Me quejo (y mucho) de que mi madre mima a mis hijos. Una abuela-cid-campeadora en toda regla (que para eso es de Burgos) frente a mis venas madre-coraje-niño-cómete-las-espinacas-y-lávate-los-dientes-3-minutos-exactos que creo nos salen a todas por muy reguleras que seamos (te lo copio, MadreYmás, que es perfecto).
De lo que no me quejo (y a veces ni me entero) es de que a mi madre, sobre todo, le gusta mimarme a mí.
Me lo ha dicho muchas veces, bloqueando la entrada a Imaginarium o arrastrándome a la peluquería en plena rabieta mamá-dame-tú-de-comer-que-el-abuelo-no-sujeta-la-cuchara-en-el-ángulo-correcto.
Cuando vamos a Madrid, además de ocuparse de que todo esté a punto para los niños, mi mamá me mima. Mucho.
Mimarme a mí no significa que se ocupe del niño para que me dé una ducha o vaya al médico, no no. Para ayudar siempre hay alguien. Mimar es otra cosa.

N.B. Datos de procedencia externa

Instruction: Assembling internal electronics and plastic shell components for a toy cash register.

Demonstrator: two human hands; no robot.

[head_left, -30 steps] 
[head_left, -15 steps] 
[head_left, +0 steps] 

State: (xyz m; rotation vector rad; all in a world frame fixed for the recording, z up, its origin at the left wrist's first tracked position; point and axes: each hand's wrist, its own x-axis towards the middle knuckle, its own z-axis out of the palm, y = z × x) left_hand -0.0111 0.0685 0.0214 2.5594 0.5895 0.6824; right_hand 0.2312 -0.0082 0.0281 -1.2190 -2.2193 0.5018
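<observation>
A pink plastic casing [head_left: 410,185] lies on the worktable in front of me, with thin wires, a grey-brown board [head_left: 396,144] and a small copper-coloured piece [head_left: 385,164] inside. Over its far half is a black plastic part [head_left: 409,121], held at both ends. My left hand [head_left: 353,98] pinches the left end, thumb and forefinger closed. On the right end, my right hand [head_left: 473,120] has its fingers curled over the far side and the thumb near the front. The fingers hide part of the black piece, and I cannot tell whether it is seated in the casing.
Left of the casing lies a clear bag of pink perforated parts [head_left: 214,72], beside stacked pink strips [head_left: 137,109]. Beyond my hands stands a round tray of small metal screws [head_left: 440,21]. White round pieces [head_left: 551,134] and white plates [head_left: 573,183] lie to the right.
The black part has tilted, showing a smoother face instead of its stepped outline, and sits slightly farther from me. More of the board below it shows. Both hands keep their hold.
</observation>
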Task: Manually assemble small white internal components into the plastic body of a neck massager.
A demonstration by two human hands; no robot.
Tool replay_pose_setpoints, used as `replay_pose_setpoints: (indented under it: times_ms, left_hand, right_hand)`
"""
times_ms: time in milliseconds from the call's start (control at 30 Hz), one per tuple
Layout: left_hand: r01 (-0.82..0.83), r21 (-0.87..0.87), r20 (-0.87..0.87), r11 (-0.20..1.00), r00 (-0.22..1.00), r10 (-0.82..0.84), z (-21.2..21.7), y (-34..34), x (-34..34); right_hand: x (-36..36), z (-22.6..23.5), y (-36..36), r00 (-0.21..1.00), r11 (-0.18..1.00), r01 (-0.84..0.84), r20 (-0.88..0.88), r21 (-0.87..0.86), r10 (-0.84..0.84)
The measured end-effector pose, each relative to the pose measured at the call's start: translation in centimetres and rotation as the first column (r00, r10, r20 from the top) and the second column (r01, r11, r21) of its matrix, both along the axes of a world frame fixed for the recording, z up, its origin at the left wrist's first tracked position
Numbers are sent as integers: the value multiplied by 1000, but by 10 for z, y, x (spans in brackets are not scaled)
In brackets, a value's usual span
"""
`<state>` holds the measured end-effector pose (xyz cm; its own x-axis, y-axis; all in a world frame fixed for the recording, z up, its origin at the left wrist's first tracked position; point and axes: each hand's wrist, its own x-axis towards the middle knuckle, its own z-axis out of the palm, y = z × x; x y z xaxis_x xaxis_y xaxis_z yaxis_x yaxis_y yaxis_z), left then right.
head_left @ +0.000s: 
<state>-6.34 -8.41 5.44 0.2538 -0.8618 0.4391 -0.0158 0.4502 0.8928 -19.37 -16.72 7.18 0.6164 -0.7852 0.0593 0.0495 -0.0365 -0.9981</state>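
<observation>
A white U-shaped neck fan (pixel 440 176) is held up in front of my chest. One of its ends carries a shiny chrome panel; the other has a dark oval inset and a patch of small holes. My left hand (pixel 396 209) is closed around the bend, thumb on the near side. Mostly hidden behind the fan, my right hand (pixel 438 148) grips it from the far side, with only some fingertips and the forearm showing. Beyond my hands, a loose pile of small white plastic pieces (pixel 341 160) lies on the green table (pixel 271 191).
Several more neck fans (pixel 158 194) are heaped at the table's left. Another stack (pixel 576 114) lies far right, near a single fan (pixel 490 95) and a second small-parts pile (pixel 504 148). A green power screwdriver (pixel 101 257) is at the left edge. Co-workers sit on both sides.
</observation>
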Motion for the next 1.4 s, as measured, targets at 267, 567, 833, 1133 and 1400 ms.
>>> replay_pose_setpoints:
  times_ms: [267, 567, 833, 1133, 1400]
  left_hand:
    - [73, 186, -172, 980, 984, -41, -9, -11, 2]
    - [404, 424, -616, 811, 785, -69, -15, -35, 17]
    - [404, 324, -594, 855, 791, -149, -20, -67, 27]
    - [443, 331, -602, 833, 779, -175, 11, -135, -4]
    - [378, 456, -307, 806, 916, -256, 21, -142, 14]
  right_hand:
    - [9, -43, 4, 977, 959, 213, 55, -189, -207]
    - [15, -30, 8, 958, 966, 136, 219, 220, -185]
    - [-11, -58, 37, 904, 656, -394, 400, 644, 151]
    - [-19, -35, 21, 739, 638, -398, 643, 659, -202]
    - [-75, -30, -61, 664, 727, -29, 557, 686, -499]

Mimar es procurar que me olvide de mi vida de maruja-coraje-entregada (y a veces al borde de un ataque de nervios) unas horas. Es llevarme de compras (y cortarme la entrada a la sección de niños de Zara), invitarme a una sesión de ¡ostras!-si-sigo-siendo-mujer-y-atractiva (peluquería, manicura, pedicura…aunque vayan a durar dos días), hacerme creer que el tiempo para mí existe (allí en algún lugar remoto, recordado por un rímel nuevo que apenas me pondré o una crema antiarrugas con tecnología súperchachi que desperdiciaré por equivocación alguna mañana en el culito irritado del bebé), que la moda no se limita al nuevo catálogo de Gocco (con un bolso nuevo en el que no caben juguetes ni pañales o una sandalias divinas pero nada pensadas para correr detrás del niño que se ha echado a correr detrás del castor que se estaba desayunando la trona retro de madera auténtica de su hermano)…etc.
Son cosas que no necesito (¿seguro?) y que no tienen nada que ver con los niños. O sí, porque hasta cierto punto los alejan unos momentos del foco de mi atención. Caprichos.
¿Una frivolidad? Puede parecerlo. Pero estos mimos van mucho más allá del ponerse guapa o tener cosas nuevas. En estos momentos de mi vida en los que me siento muchas veces desbordada y desamparada, sola, incomprendida, agotada y todas esas cosas que forman parte de una maternidad realista, la sensación de que hay alguien con su atención enfocada a ti en exclusiva de la misma manera que la tuya está enfocada a tus hijos, no tiene precio. Saber que alguien te “protege” de tus propios hijos (o de tirarte al vacío por ellos) en vez de estar tomándote la medida por lo coraje que eres como madre (y cuanto más sacrificio y más esfuerzo y más altruismo mejor), no tiene precio.
“Son tus niños, tus bebés, y los quieres más que a nada en el mundo. Yo los quiero con toda mi alma… pero mi niña, mi bebé, eres tú.”
Después de casi 3 semanas en Madrid, entre algodones (con señora de la limpieza que cocina y adora a los niños, que lleva muchos años en casa y les ha visto nacer), la vuelta al mierdapueblo ha sido un shock.
El tiempo, una mierda: 10º y lloviendo sin parar y los niños desquiciados porque se habían acostumbrado a la piscina, al sol, a otros niños y les ha sabido a poco.
Mi marido al principio feliz. Ahora tiene la misma cara de ¿qué-está-pasando-aquí? que debió de poner algún antepasado durante el desembarco de Normandía.
Mi cerebro atrofiado (otra vez pensar en menús, hacer purés, lavadoras, la compra…).
Y ya no huele la ropa al suavizante de mi casa.